SINGAPORE - Singaporean art director Theseus Chan will make his mark at the Tokyo 2020 Olympic Games as he has been selected to create an artwork for the world's most prestigious sporting event.
The 58-year-old is one of three overseas artists, along with 16 Japanese artists, selected to produce works of art for the Games, said the Tokyo Organising Committee of the Olympic and Paralympic Games in an announcement on Tuesday (July 30).
Mr Chan, art director of local design studio WORK, is often dubbed the godfather of Singapore's graphic design scene.
He was named Designer of the Year at the 2006 President's Design Award, an annual award started by the DesignSingapore Council and the Urban Redevelopment Authority to recognise designers whose work makes a difference to the lives of locals and the global community.
It is the first time a Singaporean artist has been picked to contribute artistically to the Games.
The other two overseas artists selected are Dutch photographer Viviane Sassen and Senegal-born artist Philippe Weisbecker.
"It's undoubtedly a tremendous honour to be invited to contribute my work to the Olympics," Mr Chan tells The Straits Times in an e-mail interview.
"It's excellent that there's international recognition for the Singapore's artistic community in addition to Singapore's gold medal (by swimmer Joseph Schooling) at the last Olympic Games."

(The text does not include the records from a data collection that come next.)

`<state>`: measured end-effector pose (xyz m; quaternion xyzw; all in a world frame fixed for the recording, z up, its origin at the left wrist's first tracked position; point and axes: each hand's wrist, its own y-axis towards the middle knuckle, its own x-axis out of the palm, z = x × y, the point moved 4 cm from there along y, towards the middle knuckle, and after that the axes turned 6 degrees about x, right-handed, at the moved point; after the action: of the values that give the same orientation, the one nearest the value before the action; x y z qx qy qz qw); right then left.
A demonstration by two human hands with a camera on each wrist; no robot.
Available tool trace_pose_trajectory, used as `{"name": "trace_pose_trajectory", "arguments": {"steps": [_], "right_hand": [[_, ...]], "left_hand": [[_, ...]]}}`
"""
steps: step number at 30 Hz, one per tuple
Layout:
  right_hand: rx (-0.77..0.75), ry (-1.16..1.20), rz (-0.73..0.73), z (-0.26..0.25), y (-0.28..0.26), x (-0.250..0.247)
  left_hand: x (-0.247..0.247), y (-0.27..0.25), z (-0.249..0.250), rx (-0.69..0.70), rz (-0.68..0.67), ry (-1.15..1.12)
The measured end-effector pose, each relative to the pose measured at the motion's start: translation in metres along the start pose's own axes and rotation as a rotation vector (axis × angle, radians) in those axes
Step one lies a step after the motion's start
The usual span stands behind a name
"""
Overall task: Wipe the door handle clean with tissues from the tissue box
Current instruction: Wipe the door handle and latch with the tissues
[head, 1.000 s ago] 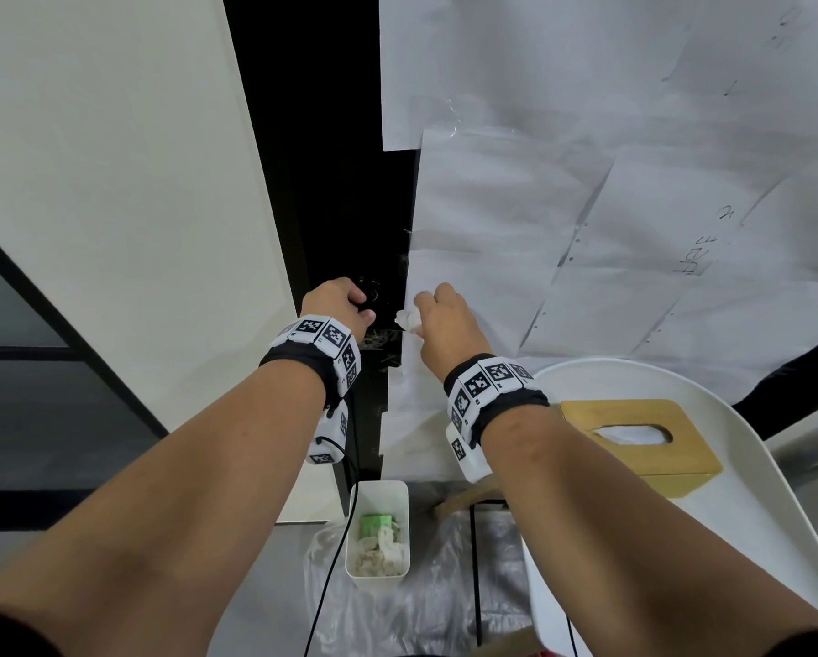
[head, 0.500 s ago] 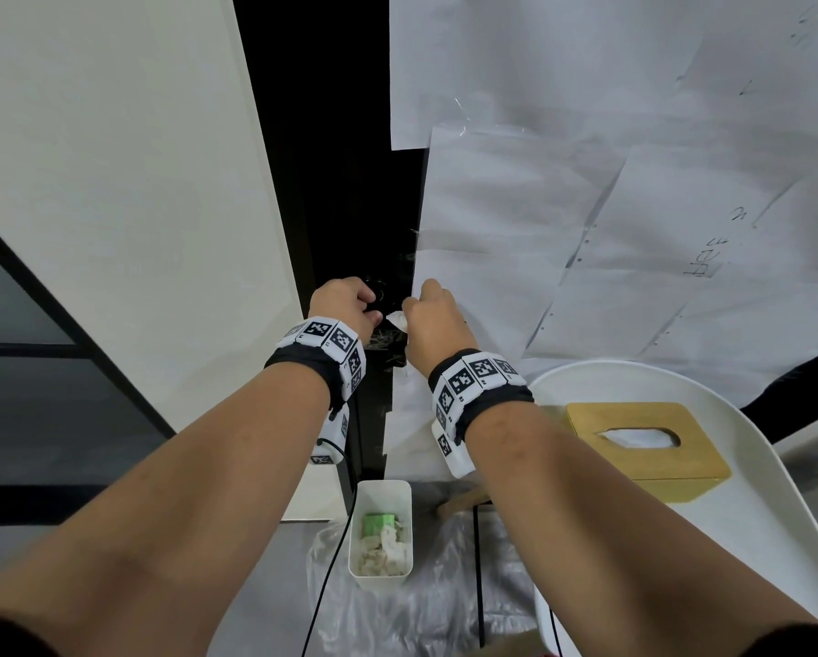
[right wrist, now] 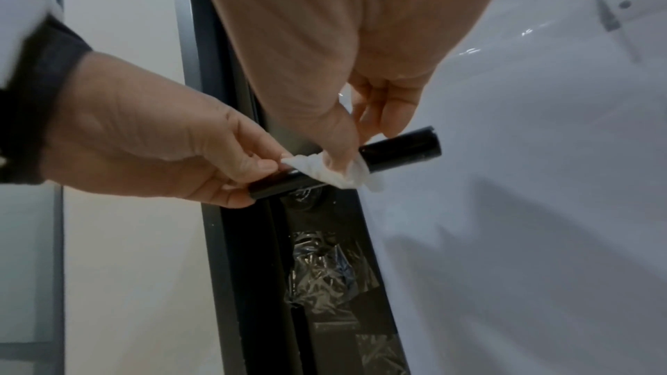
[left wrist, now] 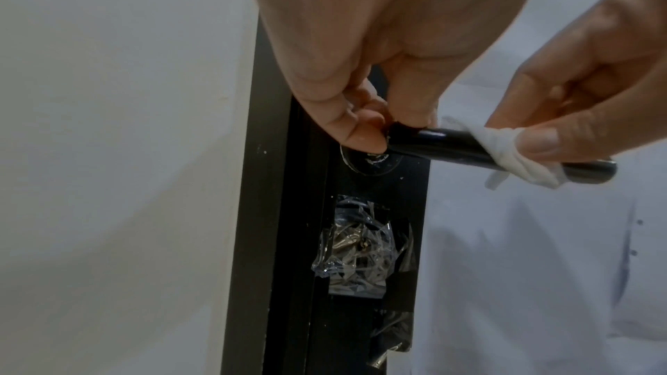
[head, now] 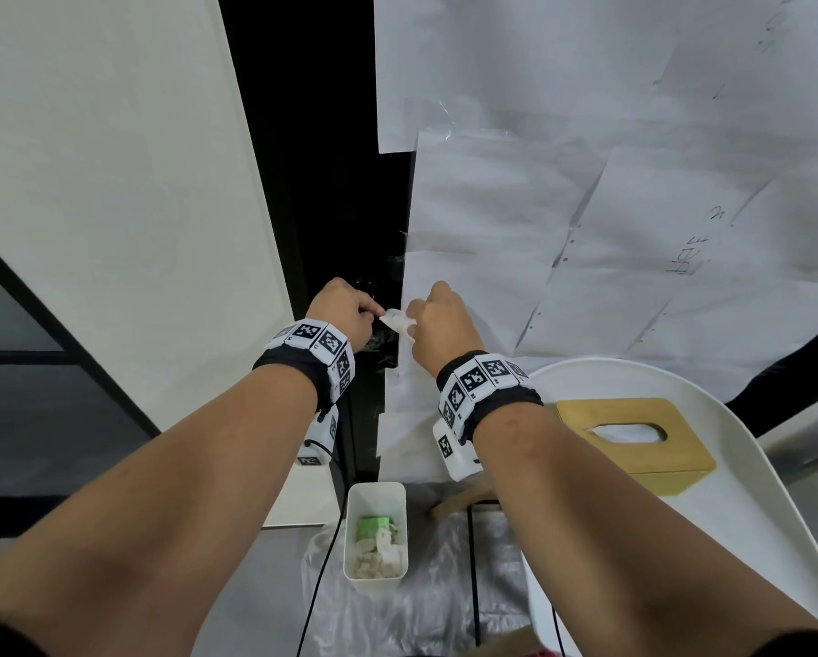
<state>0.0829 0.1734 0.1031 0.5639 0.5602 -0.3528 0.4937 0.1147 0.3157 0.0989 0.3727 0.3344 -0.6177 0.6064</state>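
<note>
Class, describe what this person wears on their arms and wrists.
Both forearms are bare. Each wrist carries a black wristband topped by a band of white tiles printed with black square markers. A small white box, also marker-printed, hangs under each wrist. Dark sleeve edges show at the frame's bottom corners.

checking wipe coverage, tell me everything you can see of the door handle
The door handle is a glossy black cylindrical lever, roughly level, on a round base on the black door edge. The left hand pinches its pivot end. The right hand presses a crumpled white tissue round it near the bare free end.
</note>
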Motion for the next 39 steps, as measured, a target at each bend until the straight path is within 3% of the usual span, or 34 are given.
{"name": "trace_pose_trajectory", "arguments": {"steps": [6,8,11,14,17,24,31,35,39], "right_hand": [[-0.034,0.045,-0.035,-0.024,0.000,0.004],[-0.032,0.084,-0.048,-0.028,0.002,0.005],[0.006,0.105,-0.067,-0.025,0.007,0.007],[0.023,0.097,-0.054,-0.017,0.010,0.007],[0.031,0.086,-0.056,-0.012,0.014,0.005],[-0.007,0.024,-0.114,-0.016,0.020,0.005],[-0.067,0.001,-0.077,-0.023,0.026,0.005],[-0.060,0.030,-0.068,-0.023,0.025,0.003],[-0.073,0.043,-0.072,-0.022,0.018,0.003]], "left_hand": [[-0.003,-0.013,0.001,0.077,0.158,-0.119],[-0.003,-0.011,0.002,0.070,0.128,-0.109],[-0.002,-0.006,0.000,-0.021,-0.033,-0.049],[-0.003,-0.002,-0.003,0.005,0.038,-0.046],[-0.002,-0.003,-0.004,-0.054,-0.011,-0.048],[-0.007,0.000,-0.002,-0.062,-0.037,0.038],[-0.011,-0.001,0.004,-0.049,-0.061,0.094],[-0.009,-0.004,0.002,0.014,0.025,0.024],[-0.009,-0.005,0.004,0.056,0.016,0.059]]}}
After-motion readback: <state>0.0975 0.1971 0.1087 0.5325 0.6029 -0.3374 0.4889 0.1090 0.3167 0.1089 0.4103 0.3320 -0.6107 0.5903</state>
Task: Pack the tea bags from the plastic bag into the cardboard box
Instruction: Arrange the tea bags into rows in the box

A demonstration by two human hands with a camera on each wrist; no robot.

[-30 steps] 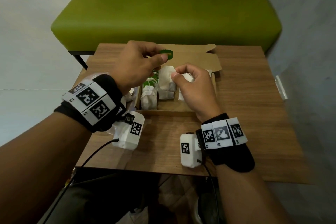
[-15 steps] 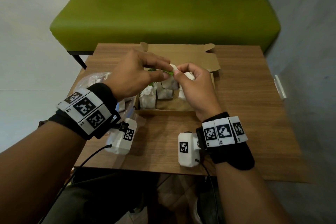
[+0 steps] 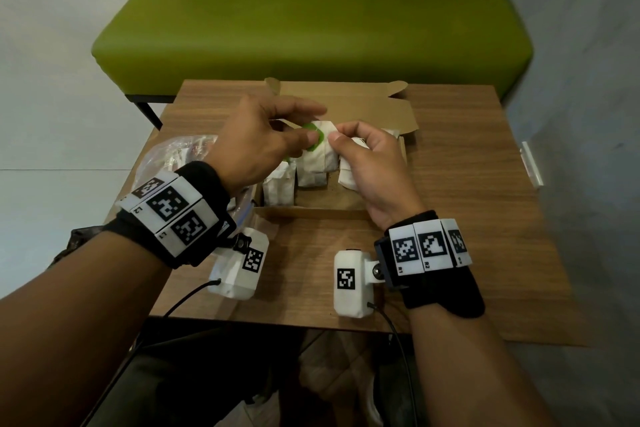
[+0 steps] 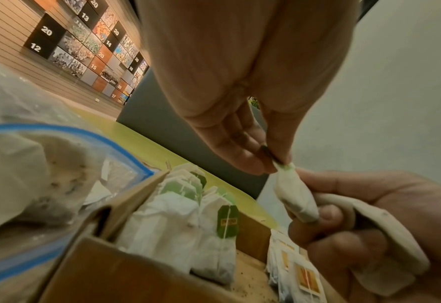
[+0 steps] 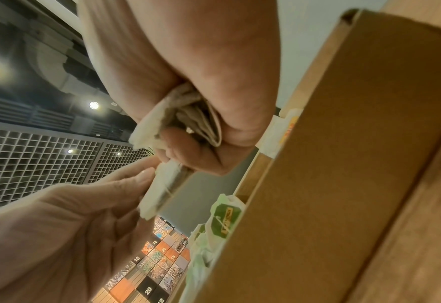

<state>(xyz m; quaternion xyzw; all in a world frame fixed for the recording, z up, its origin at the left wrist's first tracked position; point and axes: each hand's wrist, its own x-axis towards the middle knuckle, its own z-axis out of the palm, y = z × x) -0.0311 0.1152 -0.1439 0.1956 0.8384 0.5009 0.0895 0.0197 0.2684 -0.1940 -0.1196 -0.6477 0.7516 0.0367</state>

"I hope my expression of the spirit of the Games will be energetic and positive. The world we live in today is highly complex and divided, and I hope the message of sports to bridge the world can be conveyed," he adds.
Over the course of his career, Mr Chan's works have been greatly influenced and inspired by Japanese designers, artists and musicians.
His self-published magazine, WERK, which he started in 2000 to experiment with design production, was featured in Japanese fashion designer Rei Kawakubo's label Comme des Garcons' direct mailer campaigns in 2016.
For Tokyo 2020, he will be joining the ranks of Japanese artists such as internationally-acclaimed manga artist Naoki Urasawa, known for 20th Century Boys and Pluto, and calligrapher Shoko Kanazawa.
Each artist will produce a poster artwork that encapsulates themes from the Olympic and Paralympic games by the end of the year.
The posters will be displayed in public spaces and featured on licensed products to raise awareness in the lead-up to Tokyo 2020.
Posters have been commissioned by the Organising Committees for the Olympic Games since the 1912 Games in Stockholm, where an official Games poster was created for the first time through an artistic competition.
In recent years, posters for the Paralympic Games have been specifically created for each edition.
Promotional posters, with easily recognisable imagery iconic to each edition of the Olympic and Paralympic Games, have formed the main artwork that helps establish each Games' look and feel.